«Réquiem» de Verdi. Expectación y velada perfecta la de anoche, que ha de pasar a los anales del teatro Jovellanos como un extraordinario acontecimiento. Si el espectáculo se hubiera montado en el Lincoln Center, diríamos, claro, es que hay que venir a Nueva York para disfrutar de una belleza tan perfecta. Y, ya ven, estamos aquí, en este cantón milenario y no se nos mueve ni un pelo del tejido vanidoso; sólo sentimos las emociones que nos despierta el asistir a tanta y tan pródiga hermosura.

Lleno absoluto y por una vez, hemos de decirlo, comportamiento impecable del público, ni hubo un móvil indiscreto, ni se oyó el caramelito de marras, ni las butacas, mudas, hicieron el más mínimo brindis; un réquiem, en este caso, a la memoria de sus antepasadas.

El escenario se había desdoblado para dar capacidad a las casi 150 personas que lo ocupaban, aparte del instrumental, de manera que casi sobresalía de los proscenios; esta movilidad es una de las ventajas adquiridas en las recientes reformas. Los primeros en ocuparlo fueron los integrantes del Orfeón Donostiarra: los varones, ataviados de negro; ellas, de absoluto blanco. Creo que conté 82 cantores, con mayoría masculina. A continuación, la Orquesta Sinfónica «Ciudad de Gijón» tomó posiciones, y la concertino, Verónica Sanmartín, fue marcando los tonos. Salieron los solistas, y por último, nuestro querido Oliver Díaz; desde ayer aún más admirado. Estupendo dentro de su frac.

Batuta en alto, y comenzó la fiesta con un inicio sublime; el piano pianísimo de las voces blancas, poco a poco in crescendo, y los violines marcando la melodía... Es imposible no rendirse al espectáculo. El primer solista en intervenir fue el tenor italiano Mario Malagnini, magnífico de voz y técnica, aunque creo que es un intérprete para mayores argumentos, parecía que él mismo se obligaba a envainar su voz. El bajo, Martín Tzonev, sensacional; ya era conocido del público gijonés, pero no recordamos haberle escuchado tan pleno de facultades; sin duda, ha crecido o el asunto le iba como un guante. Fantástica también la mezzosoprano Lola Casariego, guapa, elegante, genial de registros; junto a Svetla Krasteva ofreció bellísimos pasajes. Y he de dejar a ésta, Svetla Krasteva, para el último lugar, ¡qué noche tuvo! Es asidua del Jovellanos, pero cada vez que nos visita se supera. Siempre me ha recordado a la actriz Annette Bening, sobre todo en sus gestos, y anoche estaba aún más guapa, envuelta en marabúes negros, sensible y depuradísima.
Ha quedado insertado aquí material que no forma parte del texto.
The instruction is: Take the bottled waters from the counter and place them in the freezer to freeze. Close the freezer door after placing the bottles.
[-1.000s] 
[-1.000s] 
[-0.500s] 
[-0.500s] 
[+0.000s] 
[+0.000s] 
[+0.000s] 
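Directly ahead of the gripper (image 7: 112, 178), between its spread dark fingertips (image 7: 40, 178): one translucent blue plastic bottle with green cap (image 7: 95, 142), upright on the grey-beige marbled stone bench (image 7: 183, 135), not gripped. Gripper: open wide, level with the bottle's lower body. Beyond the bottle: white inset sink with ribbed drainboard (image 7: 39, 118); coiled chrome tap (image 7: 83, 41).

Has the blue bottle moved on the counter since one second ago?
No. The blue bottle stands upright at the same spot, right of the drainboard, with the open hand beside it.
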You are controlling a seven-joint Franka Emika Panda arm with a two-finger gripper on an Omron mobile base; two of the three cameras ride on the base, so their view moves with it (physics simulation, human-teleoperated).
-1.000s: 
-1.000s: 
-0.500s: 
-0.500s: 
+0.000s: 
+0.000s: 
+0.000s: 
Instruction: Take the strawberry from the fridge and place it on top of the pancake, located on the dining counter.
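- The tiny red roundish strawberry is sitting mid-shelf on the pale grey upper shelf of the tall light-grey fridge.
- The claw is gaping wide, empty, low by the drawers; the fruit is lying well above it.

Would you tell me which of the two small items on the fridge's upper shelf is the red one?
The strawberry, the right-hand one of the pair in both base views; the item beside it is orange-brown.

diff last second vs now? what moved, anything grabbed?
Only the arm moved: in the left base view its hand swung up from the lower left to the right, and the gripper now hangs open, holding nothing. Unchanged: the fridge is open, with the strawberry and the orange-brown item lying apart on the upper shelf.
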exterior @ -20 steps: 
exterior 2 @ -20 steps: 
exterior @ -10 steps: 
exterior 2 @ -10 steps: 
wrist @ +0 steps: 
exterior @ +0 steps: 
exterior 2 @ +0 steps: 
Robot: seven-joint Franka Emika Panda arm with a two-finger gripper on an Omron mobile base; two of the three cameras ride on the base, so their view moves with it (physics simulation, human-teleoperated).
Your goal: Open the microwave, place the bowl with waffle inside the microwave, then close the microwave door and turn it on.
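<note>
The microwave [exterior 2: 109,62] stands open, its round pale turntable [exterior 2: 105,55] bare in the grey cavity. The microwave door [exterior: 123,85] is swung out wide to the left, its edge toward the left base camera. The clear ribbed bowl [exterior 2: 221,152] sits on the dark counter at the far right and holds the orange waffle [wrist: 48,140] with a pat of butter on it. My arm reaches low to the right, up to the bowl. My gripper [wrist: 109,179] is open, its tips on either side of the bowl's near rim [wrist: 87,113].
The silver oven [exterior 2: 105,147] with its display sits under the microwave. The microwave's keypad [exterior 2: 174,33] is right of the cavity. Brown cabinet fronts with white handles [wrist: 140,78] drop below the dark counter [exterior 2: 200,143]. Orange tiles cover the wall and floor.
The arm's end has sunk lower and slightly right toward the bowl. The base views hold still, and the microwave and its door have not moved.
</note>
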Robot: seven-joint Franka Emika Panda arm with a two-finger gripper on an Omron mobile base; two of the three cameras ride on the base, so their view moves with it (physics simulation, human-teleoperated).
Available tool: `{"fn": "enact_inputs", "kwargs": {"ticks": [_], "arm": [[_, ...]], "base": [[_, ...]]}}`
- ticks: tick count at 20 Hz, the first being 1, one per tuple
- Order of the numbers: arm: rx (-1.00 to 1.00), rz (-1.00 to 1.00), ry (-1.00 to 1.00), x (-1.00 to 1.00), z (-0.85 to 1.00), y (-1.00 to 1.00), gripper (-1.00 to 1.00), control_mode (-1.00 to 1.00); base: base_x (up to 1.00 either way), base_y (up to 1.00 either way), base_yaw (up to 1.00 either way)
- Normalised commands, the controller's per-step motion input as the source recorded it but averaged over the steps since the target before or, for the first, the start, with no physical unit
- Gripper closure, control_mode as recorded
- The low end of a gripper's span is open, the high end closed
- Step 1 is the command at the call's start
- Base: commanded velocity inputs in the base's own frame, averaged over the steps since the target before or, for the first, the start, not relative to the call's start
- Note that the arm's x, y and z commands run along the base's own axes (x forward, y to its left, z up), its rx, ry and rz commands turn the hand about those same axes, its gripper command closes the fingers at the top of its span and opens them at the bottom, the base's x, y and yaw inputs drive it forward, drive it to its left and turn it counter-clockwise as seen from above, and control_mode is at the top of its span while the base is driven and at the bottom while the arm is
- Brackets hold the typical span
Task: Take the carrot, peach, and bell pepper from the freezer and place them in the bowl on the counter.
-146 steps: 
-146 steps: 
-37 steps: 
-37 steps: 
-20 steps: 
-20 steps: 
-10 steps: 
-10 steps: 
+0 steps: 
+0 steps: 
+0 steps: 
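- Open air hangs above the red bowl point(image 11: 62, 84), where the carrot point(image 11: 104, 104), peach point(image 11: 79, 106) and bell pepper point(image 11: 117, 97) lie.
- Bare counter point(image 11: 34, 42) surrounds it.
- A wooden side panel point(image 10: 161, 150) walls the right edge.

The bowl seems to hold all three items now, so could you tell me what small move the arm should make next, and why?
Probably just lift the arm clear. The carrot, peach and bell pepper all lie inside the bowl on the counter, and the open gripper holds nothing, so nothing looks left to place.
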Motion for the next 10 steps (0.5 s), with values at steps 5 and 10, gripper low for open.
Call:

El Orfeón Donostiarra, ya se sabe, es un lujo. Tiene las cuerdas perfectamente equilibradas, de norte a sur, es un prodigio de empaste, y son 80, de disciplina, y sobre todo de matización. En el «Responsorium», respondiendo a la oración de la soprano, o uniéndose a su súplica nos conmovieron hasta las lágrimas, pese a que Verdi no quiso provocar penas con esta composición; más que un lamento por la muerte de Rossini, es un homenaje a su memoria, en clave de oración. El resultado es algo fastuoso, de total espectacularidad. Al final, después de aquel susurro entre la soprano y el coro, el público estalló. No era para menos, los aplausos y ¡bravos! se alargaron en interminables.